Rabu, 28 Desember 2022

More Motivation For Overbearing Parents

More motivation for overbearing parents


When I'm healthy, I rarely sit still. There is always something to do. Hives taught me that the world will not collapse if I do not support it. Sometimes the best thing we can do for our children is to step back and let them discover their own abilities. I've been yearning for uninterrupted time to write, think and meditate.

I'm relieved to know that I can take this time for myself without feeling guilty about it. Mama Bird must eventually be tough on her babies as they prepare to fly. Maybe Mother Nature helps her out by providing the tool of irritation.

You can't catch a child's spirit by chasing it. You must remain still, and love will soon return to you. Miller, Arthur

This was made clear to me several summers ago when I spent 6 weeks suffering from severe hives all over my body. When the itching first started, the only way to get relief was to lie completely still.

My children, who are delightfully self-entertaining, went about their business for the first few hours, occasionally checking in with me to see if I needed anything. They realized I was a sitting duck as the day progressed. They camped out on my king-size bed, and we had some very deep and thought-provoking conversations.

These interactions are unlikely to have occurred if I had been my usual productive and bustling self. I would have probably interrupted the quiet time required for their questions to emerge in order to jump up and fold the laundry before it wrinkled.

When I'm healthy, I rarely sit still. There is always something to do. Hives taught me many valuable lessons, not the least of which is that the world will not collapse if I do not support it. Sure, I got behind in my work. For the first time in my life, I left phone calls unanswered, dishes in the sink, and wet and wrinkled laundry for days.

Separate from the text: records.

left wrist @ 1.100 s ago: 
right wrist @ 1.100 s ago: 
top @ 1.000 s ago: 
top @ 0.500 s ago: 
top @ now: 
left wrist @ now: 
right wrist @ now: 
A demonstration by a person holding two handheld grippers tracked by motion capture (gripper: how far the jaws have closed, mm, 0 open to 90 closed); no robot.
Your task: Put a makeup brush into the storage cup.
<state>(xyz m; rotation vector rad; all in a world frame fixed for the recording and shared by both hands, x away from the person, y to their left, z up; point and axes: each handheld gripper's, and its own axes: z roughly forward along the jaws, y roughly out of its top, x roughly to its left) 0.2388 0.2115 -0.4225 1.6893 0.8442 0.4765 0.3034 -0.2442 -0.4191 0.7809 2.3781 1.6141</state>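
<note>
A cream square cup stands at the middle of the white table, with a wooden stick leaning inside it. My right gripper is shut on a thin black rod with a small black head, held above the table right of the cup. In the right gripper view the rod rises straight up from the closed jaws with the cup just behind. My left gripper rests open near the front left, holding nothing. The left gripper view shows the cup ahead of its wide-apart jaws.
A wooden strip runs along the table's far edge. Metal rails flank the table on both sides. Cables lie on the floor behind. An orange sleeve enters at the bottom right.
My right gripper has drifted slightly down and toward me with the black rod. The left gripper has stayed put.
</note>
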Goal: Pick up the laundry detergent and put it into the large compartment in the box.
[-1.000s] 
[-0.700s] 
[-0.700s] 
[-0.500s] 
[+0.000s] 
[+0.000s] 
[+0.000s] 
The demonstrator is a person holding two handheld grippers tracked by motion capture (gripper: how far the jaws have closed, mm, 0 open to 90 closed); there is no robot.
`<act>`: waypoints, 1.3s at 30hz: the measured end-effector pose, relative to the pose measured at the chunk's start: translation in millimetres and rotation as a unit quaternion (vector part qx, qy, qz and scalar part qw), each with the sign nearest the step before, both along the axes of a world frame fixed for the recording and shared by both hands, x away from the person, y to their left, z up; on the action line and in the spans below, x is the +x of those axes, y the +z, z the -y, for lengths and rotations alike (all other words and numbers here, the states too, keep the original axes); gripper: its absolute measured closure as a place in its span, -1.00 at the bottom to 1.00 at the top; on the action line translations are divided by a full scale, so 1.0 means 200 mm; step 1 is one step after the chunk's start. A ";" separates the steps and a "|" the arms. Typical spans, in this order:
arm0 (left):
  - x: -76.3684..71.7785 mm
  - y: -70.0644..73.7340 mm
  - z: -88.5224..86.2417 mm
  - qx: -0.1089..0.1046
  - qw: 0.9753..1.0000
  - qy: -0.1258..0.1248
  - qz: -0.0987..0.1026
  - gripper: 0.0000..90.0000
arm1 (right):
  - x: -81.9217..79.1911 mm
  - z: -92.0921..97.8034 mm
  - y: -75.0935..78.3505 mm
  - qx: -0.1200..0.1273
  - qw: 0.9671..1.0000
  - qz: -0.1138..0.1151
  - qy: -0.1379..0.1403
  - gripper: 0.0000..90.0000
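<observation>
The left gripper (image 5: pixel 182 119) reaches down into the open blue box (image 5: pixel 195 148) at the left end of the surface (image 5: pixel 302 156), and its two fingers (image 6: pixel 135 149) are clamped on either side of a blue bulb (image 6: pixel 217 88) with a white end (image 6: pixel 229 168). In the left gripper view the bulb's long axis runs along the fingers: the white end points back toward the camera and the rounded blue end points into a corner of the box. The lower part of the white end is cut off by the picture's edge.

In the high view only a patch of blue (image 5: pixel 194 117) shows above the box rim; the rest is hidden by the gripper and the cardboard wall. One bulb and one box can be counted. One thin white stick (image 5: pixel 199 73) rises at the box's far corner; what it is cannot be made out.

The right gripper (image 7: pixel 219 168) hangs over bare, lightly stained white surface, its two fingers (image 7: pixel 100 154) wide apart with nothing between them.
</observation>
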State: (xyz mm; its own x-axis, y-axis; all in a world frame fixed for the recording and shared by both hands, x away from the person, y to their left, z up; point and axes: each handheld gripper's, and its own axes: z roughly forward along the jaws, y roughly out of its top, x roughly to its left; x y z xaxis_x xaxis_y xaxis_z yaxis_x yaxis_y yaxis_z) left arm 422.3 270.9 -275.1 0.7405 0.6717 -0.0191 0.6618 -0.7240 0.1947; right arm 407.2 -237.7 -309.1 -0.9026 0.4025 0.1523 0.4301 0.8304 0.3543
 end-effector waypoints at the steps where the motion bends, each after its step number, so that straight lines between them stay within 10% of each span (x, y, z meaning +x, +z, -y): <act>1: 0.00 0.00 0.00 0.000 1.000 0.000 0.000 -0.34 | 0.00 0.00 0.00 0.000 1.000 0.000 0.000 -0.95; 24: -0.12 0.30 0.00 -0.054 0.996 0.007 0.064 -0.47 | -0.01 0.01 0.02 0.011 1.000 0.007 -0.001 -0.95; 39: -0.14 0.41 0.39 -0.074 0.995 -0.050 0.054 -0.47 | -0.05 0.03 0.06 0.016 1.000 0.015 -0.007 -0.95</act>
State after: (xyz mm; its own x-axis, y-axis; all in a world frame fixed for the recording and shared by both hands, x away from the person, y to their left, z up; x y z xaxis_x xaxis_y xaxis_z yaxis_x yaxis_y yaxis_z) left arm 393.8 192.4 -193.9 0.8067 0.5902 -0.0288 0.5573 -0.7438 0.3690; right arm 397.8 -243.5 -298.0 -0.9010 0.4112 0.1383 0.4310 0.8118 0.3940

However, the sun continued to rise and set. I didn't lose any friends as a result of my slow response time. My children also learned how to clean dirty dishes and clothes.

My son is a budding chef, and when I wasn't there telling him what to do or how to do it better, he had a lot more freedom in the kitchen. He was ecstatic to serve us the delectable meals he had prepared.

I'm sure you can guess where this is going. Sometimes the best thing we can do for our children is to step back and let them discover their own abilities. During my downtime, my children flourished. I think it was wonderful for them to feel needed and important; to make a meaningful contribution to the family.

Yeah, it's unfortunate that it took a bad case of hives for me to realize that I wasn't giving them enough chances to demonstrate their own competence, but so be it. Now I understand. True confessions of an obsessive caregiver.

I put my newly acquired knowledge to the test by asking my son to repair a towel hook that had fallen off the wall. He jumped right into the mission, gathering all of his tools and tackling the problem with zeal.

I was distracted elsewhere in the house and left him alone. I'll never forget his expression when he came to tell me the job was finished. He had not only repaired the hook, but he had also cleaned up the mess and put all of the tools away!

As my children have grown older, I've realized that the best way to love them has shifted. It's no longer so much about taking care of them. They now require opportunities to discover their ability to care for themselves.

I've progressed from being their source to their resource. My job has shifted from doing things for them to expressing my belief in their ability to learn to do things for themselves.

And it came just in time. I've been yearning for uninterrupted time to write, think, and meditate. I'm relieved to know that I can take this time for myself without feeling guilty about it.

I guess I needed reassurance that it was okay, even beneficial, for me to have my own space. Mama Bird must eventually be tough on her babies as they prepare to fly. Maybe Mother Nature helps her out by providing the tool of irritation to toughen her up so she does what needs to be done.

Historically, it has been difficult for me to believe that even my irritation could be acceptable. I've been reminded yet again that everything is exactly as it should be. And I am grateful for that.